Stored data entries:
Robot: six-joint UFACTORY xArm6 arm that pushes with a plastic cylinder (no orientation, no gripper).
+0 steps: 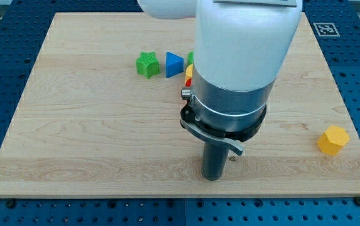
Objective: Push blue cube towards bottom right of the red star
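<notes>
1. Hovering over the counter [73,150], my tip [213,177] is standing near the view's bottom, well apart from every visible block; there is no gripper, so nothing is being grasped.
2. Hiding the blue cube and red star, the arm is blocking any aiming; a red sliver [186,81] is peeking out.
3. Counting visible blocks: one green star [146,64], one blue triangular block [174,64], one yellow hexagonal block [333,139].

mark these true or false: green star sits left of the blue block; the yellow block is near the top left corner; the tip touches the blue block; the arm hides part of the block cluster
1. The green star sits to the view's left of the blue block: true.
2. The yellow block is near the top left corner: false, it lies alone near the view's right edge, low down.
3. My tip touches the blue block: false, it rests on bare wood well below it.
4. The arm hides part of the block cluster: true.
</notes>
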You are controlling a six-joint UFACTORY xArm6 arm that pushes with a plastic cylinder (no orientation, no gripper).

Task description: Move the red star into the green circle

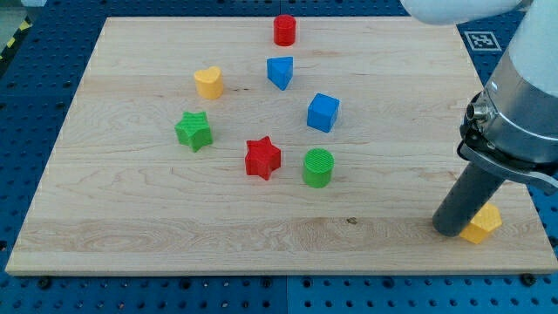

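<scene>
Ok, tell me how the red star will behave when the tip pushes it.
The red star looks like stiff, ridged plastic, so it should slide rather than deform. It sits flat and low, so tipping seems unlikely. Its points may make it rotate under an off-centre push. My tip is far off, beside the yellow block.

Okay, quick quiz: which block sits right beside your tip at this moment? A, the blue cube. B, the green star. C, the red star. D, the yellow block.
D: my tip rests against the yellow block at the board's lower right, far from the red star.
</scene>
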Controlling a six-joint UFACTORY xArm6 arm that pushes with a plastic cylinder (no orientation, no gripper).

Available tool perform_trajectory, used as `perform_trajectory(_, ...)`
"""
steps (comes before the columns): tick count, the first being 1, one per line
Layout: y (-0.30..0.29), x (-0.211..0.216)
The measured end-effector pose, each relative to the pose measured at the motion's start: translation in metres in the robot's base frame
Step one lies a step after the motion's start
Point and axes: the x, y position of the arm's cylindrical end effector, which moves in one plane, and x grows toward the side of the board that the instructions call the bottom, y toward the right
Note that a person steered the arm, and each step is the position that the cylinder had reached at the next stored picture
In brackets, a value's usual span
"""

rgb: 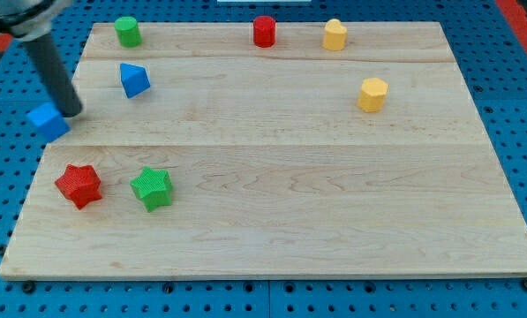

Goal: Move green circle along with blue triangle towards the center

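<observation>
The green circle (127,31) stands at the board's top left corner. The blue triangle (134,79) lies just below it, a little to the right. My tip (71,112) is at the board's left edge, left of and below the blue triangle, apart from it. It touches or nearly touches a blue cube (48,119) that sits at the left edge, partly off the board.
A red star (79,185) and a green star (152,188) lie at the lower left. A red cylinder (263,31) and a yellow cylinder (335,34) stand at the top edge. A yellow hexagon (372,94) lies at the right. The wooden board (289,203) rests on a blue pegboard.
</observation>
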Motion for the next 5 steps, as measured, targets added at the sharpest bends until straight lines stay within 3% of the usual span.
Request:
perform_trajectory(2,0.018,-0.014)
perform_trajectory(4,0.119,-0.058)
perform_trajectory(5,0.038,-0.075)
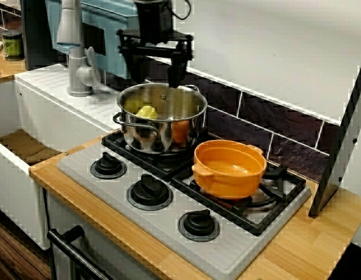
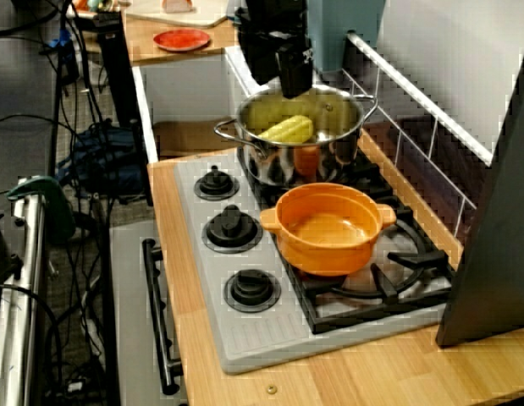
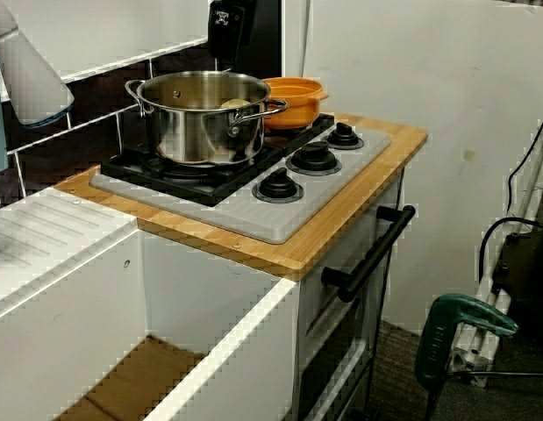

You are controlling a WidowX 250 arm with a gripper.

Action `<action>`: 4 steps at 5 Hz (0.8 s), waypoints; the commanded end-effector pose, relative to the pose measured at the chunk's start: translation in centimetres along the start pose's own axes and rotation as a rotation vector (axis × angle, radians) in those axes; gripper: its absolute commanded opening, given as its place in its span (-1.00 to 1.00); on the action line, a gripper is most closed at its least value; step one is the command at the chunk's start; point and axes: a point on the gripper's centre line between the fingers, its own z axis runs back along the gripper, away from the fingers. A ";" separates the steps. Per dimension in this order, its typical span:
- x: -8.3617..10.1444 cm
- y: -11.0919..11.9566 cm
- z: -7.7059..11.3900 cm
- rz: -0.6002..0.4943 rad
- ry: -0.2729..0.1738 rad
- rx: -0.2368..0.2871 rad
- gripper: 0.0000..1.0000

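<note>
Above the steel pot (image 1: 151, 135), the gripper (image 1: 156, 65) is held with fingers spread and empty, while the corn cob (image 2: 287, 129) is seen lying flat inside it, below them, toward the sink (image 1: 49, 116).

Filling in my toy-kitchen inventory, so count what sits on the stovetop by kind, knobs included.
Steel pot: 1
Orange pot: 1
Yellow corn cob, lying inside the steel one: 1
Burner knobs: 3
Total: 6
</note>
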 end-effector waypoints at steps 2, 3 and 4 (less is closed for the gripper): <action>-2.6 -4.9 1.8 -0.205 -0.032 0.004 1.00; -3.8 -6.6 1.3 -0.237 -0.025 0.011 1.00; -4.8 -8.2 0.5 -0.270 -0.024 0.021 1.00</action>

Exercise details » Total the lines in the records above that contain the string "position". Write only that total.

Written response » 2